Copy each line from the records below in which the word "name" is found.
[Opening Extracted entries section]
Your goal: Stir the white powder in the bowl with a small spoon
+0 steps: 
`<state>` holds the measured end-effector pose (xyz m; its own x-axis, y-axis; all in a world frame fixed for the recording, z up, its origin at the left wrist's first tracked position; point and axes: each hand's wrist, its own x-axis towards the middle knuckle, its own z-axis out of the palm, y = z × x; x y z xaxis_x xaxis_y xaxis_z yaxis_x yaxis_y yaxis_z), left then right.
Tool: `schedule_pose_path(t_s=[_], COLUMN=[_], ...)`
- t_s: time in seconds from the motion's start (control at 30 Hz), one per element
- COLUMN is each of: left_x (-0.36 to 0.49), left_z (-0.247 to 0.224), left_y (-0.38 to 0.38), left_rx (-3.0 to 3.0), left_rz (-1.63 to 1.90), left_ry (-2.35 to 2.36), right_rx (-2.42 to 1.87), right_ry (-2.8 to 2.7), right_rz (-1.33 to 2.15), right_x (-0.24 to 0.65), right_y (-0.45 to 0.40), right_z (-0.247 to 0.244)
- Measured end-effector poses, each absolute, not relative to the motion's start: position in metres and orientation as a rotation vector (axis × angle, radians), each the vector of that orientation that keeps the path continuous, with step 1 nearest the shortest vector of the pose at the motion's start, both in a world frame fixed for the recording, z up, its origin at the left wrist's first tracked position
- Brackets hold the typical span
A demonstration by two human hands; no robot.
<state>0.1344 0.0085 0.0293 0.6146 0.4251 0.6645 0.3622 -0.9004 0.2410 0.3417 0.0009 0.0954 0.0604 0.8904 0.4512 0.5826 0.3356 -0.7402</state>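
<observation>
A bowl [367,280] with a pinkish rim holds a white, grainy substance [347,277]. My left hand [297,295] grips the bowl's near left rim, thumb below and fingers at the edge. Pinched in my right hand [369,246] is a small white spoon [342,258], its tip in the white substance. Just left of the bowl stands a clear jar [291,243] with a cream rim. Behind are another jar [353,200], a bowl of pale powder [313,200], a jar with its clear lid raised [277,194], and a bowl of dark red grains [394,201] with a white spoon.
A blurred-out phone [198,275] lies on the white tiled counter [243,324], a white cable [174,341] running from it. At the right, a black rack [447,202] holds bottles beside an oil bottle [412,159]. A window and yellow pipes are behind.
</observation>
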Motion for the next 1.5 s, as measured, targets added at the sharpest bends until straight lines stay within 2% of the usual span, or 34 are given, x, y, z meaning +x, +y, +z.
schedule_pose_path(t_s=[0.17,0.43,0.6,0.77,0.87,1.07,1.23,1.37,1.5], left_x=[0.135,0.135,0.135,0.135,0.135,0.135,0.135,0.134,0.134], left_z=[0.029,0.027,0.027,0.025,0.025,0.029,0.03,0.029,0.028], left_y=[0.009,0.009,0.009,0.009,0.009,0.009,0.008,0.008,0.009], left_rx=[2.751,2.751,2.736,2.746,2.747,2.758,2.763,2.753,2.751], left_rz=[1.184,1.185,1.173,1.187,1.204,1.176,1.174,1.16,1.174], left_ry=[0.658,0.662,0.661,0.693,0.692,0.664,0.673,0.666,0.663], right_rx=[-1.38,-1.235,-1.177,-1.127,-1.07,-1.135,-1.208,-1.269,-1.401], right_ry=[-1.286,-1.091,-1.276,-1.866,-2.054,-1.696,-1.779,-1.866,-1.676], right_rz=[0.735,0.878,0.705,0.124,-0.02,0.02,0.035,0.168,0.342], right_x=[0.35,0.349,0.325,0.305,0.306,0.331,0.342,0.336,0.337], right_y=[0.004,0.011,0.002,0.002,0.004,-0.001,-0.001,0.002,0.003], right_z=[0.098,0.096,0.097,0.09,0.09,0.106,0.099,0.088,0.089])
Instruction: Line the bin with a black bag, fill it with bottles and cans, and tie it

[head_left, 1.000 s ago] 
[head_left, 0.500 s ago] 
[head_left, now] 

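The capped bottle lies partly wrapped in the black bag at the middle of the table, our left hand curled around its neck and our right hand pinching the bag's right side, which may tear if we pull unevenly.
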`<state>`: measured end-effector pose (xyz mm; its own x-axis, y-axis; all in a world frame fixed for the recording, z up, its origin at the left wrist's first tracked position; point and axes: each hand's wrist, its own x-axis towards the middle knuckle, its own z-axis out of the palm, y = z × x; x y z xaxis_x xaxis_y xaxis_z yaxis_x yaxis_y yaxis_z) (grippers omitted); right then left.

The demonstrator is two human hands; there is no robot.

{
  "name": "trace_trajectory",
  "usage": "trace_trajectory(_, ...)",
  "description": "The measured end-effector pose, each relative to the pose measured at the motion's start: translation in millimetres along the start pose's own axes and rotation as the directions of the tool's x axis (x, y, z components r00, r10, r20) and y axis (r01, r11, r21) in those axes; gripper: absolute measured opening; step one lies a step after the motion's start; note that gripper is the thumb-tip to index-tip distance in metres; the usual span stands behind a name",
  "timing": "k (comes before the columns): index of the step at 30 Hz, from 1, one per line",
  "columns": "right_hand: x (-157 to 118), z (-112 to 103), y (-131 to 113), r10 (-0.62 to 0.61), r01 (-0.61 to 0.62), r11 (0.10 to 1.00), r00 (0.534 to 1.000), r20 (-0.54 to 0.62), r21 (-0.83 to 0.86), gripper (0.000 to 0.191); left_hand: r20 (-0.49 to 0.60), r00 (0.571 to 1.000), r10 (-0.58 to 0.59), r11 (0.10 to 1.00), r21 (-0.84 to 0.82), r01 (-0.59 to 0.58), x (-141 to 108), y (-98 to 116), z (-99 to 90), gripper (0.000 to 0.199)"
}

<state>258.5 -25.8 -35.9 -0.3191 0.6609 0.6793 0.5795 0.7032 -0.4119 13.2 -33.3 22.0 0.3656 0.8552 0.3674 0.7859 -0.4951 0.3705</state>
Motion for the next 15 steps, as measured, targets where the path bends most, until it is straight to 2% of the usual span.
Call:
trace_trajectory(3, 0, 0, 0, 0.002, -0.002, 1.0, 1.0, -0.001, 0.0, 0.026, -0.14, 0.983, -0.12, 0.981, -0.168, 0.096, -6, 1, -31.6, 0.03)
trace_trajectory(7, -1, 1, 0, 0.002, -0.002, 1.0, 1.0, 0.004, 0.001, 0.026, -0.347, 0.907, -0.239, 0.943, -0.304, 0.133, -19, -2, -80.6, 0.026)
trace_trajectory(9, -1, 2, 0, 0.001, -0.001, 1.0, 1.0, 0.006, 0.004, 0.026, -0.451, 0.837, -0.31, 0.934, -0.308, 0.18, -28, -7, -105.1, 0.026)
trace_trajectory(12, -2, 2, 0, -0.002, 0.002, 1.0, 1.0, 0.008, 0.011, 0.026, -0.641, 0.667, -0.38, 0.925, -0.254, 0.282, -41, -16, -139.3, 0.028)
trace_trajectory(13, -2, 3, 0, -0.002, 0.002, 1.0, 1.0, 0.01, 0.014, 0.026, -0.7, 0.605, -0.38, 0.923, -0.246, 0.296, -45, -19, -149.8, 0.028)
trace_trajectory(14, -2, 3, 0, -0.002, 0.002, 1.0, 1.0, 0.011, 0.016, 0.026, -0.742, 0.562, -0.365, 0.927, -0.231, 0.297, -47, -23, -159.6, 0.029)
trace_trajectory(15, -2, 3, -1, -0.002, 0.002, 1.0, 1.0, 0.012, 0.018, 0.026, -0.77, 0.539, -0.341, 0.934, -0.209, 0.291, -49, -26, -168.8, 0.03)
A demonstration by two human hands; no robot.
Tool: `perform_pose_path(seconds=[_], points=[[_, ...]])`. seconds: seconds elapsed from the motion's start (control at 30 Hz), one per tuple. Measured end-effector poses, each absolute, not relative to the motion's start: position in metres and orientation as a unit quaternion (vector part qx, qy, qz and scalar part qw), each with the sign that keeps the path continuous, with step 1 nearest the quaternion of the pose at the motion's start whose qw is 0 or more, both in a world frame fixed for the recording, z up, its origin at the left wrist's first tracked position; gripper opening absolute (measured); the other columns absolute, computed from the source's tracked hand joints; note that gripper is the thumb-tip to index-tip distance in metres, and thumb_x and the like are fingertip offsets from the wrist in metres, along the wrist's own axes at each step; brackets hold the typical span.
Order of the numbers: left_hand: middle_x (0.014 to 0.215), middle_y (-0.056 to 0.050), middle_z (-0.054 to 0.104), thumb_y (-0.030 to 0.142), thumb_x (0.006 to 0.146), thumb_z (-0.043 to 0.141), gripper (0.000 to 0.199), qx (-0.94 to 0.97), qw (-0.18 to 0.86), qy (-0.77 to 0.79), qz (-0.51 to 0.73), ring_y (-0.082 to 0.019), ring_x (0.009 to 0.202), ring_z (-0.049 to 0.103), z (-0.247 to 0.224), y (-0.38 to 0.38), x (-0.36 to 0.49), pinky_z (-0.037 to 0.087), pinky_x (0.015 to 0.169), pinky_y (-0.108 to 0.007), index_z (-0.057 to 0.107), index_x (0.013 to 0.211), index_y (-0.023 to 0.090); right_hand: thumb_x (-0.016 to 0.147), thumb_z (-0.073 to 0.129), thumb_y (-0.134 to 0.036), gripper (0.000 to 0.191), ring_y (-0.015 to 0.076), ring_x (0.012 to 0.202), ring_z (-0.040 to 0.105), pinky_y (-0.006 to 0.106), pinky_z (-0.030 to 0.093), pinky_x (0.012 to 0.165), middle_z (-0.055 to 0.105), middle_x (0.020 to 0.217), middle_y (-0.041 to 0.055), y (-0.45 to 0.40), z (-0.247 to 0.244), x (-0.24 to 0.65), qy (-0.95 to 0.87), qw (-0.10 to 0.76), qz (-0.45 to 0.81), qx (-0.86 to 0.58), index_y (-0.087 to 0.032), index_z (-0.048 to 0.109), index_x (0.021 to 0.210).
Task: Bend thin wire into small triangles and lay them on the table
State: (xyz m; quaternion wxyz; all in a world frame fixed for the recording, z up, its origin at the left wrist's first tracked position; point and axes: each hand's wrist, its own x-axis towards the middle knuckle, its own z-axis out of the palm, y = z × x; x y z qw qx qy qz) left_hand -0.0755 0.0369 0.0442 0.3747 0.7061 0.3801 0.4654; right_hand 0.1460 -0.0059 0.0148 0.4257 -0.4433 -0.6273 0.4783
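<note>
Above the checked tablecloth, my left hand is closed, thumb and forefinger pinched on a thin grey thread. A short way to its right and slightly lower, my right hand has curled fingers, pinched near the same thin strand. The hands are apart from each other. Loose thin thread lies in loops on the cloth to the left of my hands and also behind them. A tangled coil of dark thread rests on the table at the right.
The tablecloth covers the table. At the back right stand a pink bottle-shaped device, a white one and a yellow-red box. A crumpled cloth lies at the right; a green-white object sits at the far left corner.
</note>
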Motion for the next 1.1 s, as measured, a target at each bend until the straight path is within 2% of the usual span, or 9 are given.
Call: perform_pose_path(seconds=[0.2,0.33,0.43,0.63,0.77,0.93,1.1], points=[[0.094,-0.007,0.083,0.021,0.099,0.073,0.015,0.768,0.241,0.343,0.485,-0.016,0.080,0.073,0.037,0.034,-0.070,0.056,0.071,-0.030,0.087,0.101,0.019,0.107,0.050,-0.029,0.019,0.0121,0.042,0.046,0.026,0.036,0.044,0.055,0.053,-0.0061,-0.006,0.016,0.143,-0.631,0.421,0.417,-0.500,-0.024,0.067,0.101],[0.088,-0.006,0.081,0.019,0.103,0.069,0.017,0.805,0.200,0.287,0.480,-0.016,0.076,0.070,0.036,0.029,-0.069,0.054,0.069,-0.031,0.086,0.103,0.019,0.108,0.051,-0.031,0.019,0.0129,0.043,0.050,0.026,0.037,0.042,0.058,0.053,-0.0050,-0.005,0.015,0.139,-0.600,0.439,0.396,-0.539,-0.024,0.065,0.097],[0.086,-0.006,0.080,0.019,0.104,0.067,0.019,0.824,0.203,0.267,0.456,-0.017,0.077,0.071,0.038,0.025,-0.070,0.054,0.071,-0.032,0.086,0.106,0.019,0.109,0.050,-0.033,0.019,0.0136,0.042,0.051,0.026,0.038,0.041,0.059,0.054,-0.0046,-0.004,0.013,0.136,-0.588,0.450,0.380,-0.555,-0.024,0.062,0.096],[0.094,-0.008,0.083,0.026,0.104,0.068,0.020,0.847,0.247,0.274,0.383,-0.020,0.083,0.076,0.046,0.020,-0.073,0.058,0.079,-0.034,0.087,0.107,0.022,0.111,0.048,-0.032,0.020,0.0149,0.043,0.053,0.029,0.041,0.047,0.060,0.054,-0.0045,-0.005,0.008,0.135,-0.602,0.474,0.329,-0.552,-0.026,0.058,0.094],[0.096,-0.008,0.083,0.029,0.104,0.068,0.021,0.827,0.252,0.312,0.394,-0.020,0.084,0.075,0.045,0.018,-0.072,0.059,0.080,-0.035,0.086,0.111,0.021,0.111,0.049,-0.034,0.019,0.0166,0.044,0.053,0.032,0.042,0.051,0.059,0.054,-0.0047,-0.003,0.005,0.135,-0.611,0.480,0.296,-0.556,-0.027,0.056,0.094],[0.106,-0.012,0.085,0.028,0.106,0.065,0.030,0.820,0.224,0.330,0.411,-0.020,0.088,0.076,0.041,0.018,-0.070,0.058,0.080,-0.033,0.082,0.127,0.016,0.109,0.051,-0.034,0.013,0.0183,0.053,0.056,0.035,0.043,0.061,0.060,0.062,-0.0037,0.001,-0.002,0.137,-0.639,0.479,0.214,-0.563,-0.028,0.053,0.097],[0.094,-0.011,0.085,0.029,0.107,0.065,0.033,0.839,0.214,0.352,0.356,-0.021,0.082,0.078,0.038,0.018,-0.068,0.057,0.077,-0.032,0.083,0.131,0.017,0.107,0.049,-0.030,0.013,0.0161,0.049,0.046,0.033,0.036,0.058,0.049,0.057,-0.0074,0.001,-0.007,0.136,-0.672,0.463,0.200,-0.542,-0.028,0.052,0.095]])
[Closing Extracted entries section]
■ Output
  "name": "trace_trajectory",
  "description": "The measured end-effector pose, each relative to the pose measured at the motion's start: translation in millimetres along the start pose's own axes and rotation as the directions of the tool's x axis (x, y, z components r00, r10, r20) and y axis (r01, r11, r21) in those axes; gripper: absolute measured opening; step one lies a step after the motion's start; note that gripper is the thumb-tip to index-tip distance in metres; the usual span stands behind a name",

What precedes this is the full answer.